Weill said he hasn't spoken with Citigroup CEO Vikram Pandit, 55, or JPMorgan's Jamie Dimon, 56, about his change of heart. Dimon is a former protege of Weill's and helped build Travelers before the merger with Citicorp.

Wall Street chiefs have resisted calls to break up their companies. Morgan Stanley CEO James Gorman, 54, described the debate as a "knee-jerk discussion" in a June 27 interview.

Dimon's View

Dimon said he disagreed with a shareholder who asked on a July 13 conference call whether the bank had become too big to manage.

"I beg to differ," Dimon said. "There is huge strength in this company that the units get from each other."

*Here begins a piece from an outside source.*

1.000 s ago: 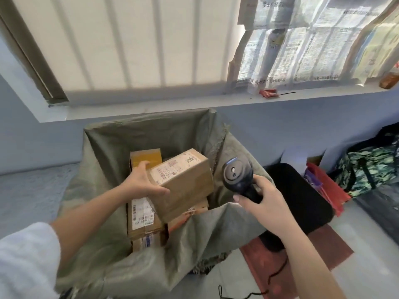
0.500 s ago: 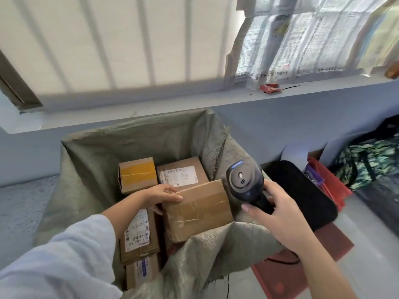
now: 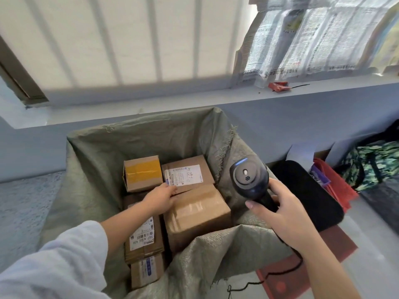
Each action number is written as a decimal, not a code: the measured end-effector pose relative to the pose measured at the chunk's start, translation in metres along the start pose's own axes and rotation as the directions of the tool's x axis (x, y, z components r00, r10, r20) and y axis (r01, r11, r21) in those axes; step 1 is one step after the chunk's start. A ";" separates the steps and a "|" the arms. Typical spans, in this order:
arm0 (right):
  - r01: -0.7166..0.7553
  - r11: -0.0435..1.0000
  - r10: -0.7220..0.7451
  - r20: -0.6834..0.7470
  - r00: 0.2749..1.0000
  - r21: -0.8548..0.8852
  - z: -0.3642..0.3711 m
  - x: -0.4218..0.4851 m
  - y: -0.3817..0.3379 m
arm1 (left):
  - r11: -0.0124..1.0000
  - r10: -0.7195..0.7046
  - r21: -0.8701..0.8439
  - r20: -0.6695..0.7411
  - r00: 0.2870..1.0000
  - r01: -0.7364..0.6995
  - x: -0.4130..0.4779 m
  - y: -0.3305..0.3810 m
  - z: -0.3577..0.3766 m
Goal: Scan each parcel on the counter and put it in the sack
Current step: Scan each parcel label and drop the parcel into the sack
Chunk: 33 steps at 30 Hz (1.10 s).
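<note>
Taped parcel (image 3: 197, 214) now laid flat in sack (image 3: 97, 169), by right wall; left hand (image 3: 159, 200) loosened, fingers slack on its far edge. Scanner (image 3: 248, 180) clamped in right hand (image 3: 282, 216) above sack's right rim. Drop judged done; next: left hand withdrawn, fresh parcel fetched for scan.

Near fold of the sack (image 3: 216, 253) hides the taped parcel (image 3: 196, 214) base. The right hand (image 3: 280, 214) covers the scanner (image 3: 248, 178) grip. The left hand (image 3: 160, 200) and forearm overlap the labelled parcel (image 3: 143, 236), whose print is illegible. The newspaper (image 3: 313, 39) is cut by the top edge.
</note>
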State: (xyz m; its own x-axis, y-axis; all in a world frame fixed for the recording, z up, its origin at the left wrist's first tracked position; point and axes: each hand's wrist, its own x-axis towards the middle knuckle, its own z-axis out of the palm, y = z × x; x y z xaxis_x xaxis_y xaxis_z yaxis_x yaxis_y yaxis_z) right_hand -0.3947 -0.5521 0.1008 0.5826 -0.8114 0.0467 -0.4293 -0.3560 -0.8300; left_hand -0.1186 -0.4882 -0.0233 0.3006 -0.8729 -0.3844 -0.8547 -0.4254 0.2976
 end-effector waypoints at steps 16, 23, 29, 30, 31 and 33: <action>0.035 0.999 -0.035 -0.015 0.999 -0.004 -0.007 -0.014 -0.009 | 0.920 0.223 0.284 0.185 0.957 -0.269 -0.010 0.051 0.069; 0.058 0.997 -0.059 -0.016 0.998 -0.059 -0.008 -0.023 -0.012 | 0.947 0.192 0.197 0.287 0.938 -0.254 -0.014 0.053 0.043; 0.072 0.993 -0.071 0.017 0.997 -0.090 -0.010 -0.032 -0.014 | 0.979 0.160 0.112 0.102 0.982 -0.171 -0.050 0.059 0.008; 0.076 0.994 -0.074 0.030 0.997 -0.075 -0.009 -0.033 -0.016 | 0.982 0.140 0.115 0.073 0.987 -0.148 -0.058 0.056 0.003; 0.086 0.994 -0.083 0.048 0.995 -0.064 -0.008 -0.034 -0.018 | 0.986 0.115 0.118 0.046 0.992 -0.120 -0.068 0.053 -0.002; 0.126 0.989 -0.121 0.078 0.990 -0.074 -0.002 -0.035 -0.024 | 0.991 0.064 0.115 -0.010 0.998 -0.063 -0.089 0.044 -0.013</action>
State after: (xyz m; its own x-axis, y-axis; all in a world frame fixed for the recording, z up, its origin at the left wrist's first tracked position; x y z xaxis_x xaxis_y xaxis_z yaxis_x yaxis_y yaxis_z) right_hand -0.4062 -0.5158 0.1203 0.6821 -0.7240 0.1032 -0.4019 -0.4890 -0.7742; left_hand -0.1780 -0.4322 0.0353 0.2492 -0.9008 -0.3556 -0.9147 -0.3395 0.2190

Breaking up the banks into different parts would make the firms much more valuable, Weill said. The stocks of five of the six biggest U.S. banks -- Citigroup, JPMorgan, Bank of America, Goldman Sachs and Morgan Stanley -- are languishing at or below tangible book value. That means different pieces of the banks are worth more than the whole, fund manager Michael F. Price said last month.

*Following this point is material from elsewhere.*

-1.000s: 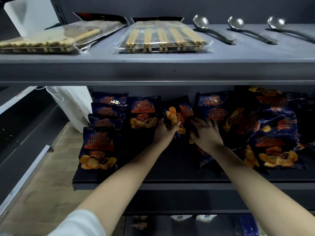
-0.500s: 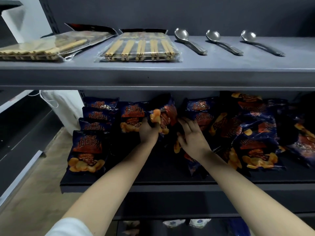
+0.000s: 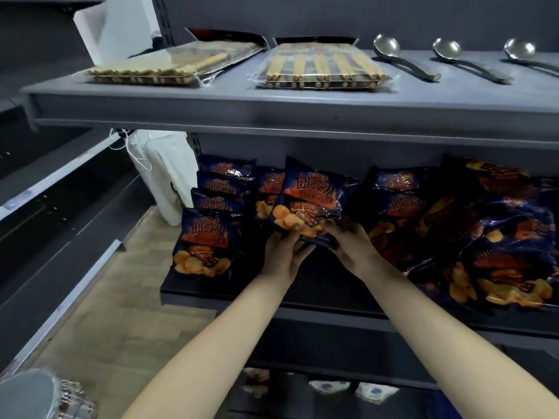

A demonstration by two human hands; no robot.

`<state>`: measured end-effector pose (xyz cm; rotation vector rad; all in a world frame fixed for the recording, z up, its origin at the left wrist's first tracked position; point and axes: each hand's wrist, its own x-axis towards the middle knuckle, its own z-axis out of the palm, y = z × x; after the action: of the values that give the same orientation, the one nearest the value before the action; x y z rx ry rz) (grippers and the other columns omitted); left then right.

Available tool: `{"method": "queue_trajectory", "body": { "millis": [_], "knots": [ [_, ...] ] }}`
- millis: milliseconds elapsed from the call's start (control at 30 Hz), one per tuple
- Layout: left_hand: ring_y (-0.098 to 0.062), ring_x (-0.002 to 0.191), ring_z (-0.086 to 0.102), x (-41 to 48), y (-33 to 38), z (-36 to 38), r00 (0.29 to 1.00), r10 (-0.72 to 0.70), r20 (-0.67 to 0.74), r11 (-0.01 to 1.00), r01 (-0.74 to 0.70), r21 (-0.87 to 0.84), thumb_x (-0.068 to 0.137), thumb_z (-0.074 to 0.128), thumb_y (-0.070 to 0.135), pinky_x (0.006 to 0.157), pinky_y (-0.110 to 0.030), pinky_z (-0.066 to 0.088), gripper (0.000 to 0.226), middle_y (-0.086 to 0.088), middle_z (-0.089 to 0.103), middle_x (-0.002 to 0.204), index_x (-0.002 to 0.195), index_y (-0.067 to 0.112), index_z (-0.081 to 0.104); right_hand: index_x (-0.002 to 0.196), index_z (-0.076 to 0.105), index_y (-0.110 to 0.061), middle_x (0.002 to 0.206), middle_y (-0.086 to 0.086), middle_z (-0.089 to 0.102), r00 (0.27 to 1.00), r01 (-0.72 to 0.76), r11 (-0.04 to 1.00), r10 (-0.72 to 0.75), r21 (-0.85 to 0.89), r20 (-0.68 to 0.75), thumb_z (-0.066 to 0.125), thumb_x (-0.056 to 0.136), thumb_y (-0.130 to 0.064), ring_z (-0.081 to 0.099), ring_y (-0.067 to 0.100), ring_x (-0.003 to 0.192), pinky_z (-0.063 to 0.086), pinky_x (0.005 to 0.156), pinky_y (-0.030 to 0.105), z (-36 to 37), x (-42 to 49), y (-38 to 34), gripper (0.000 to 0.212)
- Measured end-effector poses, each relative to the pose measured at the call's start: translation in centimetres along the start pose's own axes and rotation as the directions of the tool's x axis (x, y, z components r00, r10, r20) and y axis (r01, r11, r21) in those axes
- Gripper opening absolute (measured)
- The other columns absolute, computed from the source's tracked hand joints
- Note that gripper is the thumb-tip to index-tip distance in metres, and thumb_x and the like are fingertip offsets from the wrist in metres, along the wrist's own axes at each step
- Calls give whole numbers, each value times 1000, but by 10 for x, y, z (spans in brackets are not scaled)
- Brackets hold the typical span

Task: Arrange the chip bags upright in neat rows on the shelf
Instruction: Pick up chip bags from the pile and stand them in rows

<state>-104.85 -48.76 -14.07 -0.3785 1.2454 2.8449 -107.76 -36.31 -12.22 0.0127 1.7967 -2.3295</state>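
While my left hand [image 3: 283,252] and right hand [image 3: 351,246] grip one chip bag [image 3: 311,196] at its bottom, four bags [image 3: 205,237] stand lined up beside it, three spoons [image 3: 390,49] above.

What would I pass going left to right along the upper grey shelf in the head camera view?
First a clear plastic pack of wooden chopsticks lying askew → second clear pack of wooden chopsticks lying square → first shiny metal ladle → second metal ladle → third metal ladle, cut off by the right edge.
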Motion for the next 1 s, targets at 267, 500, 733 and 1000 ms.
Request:
{"method": "queue_trajectory", "body": {
  "millis": [267,500,733,1000],
  "knots": [
    [-20,127,41,-20,-6,-46,895,132,425,-228,-390,892,98,38,31,104,-25,31,41,-4,45,139,135,13,45,115,57,-8,103,8,65,995,7,978,-28,-208,-101,55,93,-7,63,21,93,53,81,33,2,25,16,22],
    [-30,135,33,-26,-26,-80,803,-49,594,-490,-538,686,92,1,54,111,-42,24,73,-9,38,146,137,14,43,92,54,-14,94,10,61,991,-38,896,-25,-443,-135,60,86,-10,60,27,92,49,80,40,26,41,48,10],
    [-25,117,55,-26,-26,-81,808,-39,588,-537,-514,669,92,31,45,96,-40,45,49,-5,58,128,123,17,57,114,53,-9,104,4,60,973,-119,706,-56,-698,-222,57,88,-29,56,24,93,39,70,28,50,49,46,33],
    [-32,131,38,-23,-27,-81,784,-69,616,-476,-569,670,93,14,51,110,-46,29,66,-12,42,142,136,10,43,149,16,-33,146,0,43,961,-106,692,-114,-714,-253,49,96,-33,46,24,128,36,92,21,58,49,51,62]
  ]
}}
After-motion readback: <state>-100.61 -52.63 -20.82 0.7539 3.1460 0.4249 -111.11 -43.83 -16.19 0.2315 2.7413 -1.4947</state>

Citigroup's shares trade at 50 percent of tangible book value and New York-based Morgan Stanley's are at 47 percent, according to data compiled by Bloomberg.

"Now you have the preeminent creator of the large financial-conglomerate model agreeing that large banks should be broken up," Michael Mayo, an analyst at CLSA Ltd. in New York who has covered the largest U.S. banks since before Glass- Steagall's repeal, said in an interview. "It's going to make some people pretty upset, since he's the one who created the current Citigroup model, and now he's saying, 'Look, we messed up.'"

Greenspan Speech

Even Alan Greenspan, who fought for the repeal of Glass-Steagall when he was chairman of the Federal Reserve, said in 2009 that breaking up the banks might make them more valuable.

"In 1911, we broke up Standard Oil -- so what happened?" Greenspan said at New York's Council on Foreign Relations. "The individual parts became more valuable than the whole. Maybe that's what we need to do."

Weill altered his view about the industry because "the world changes," he said, adding that he's "been thinking about it a lot over the last year."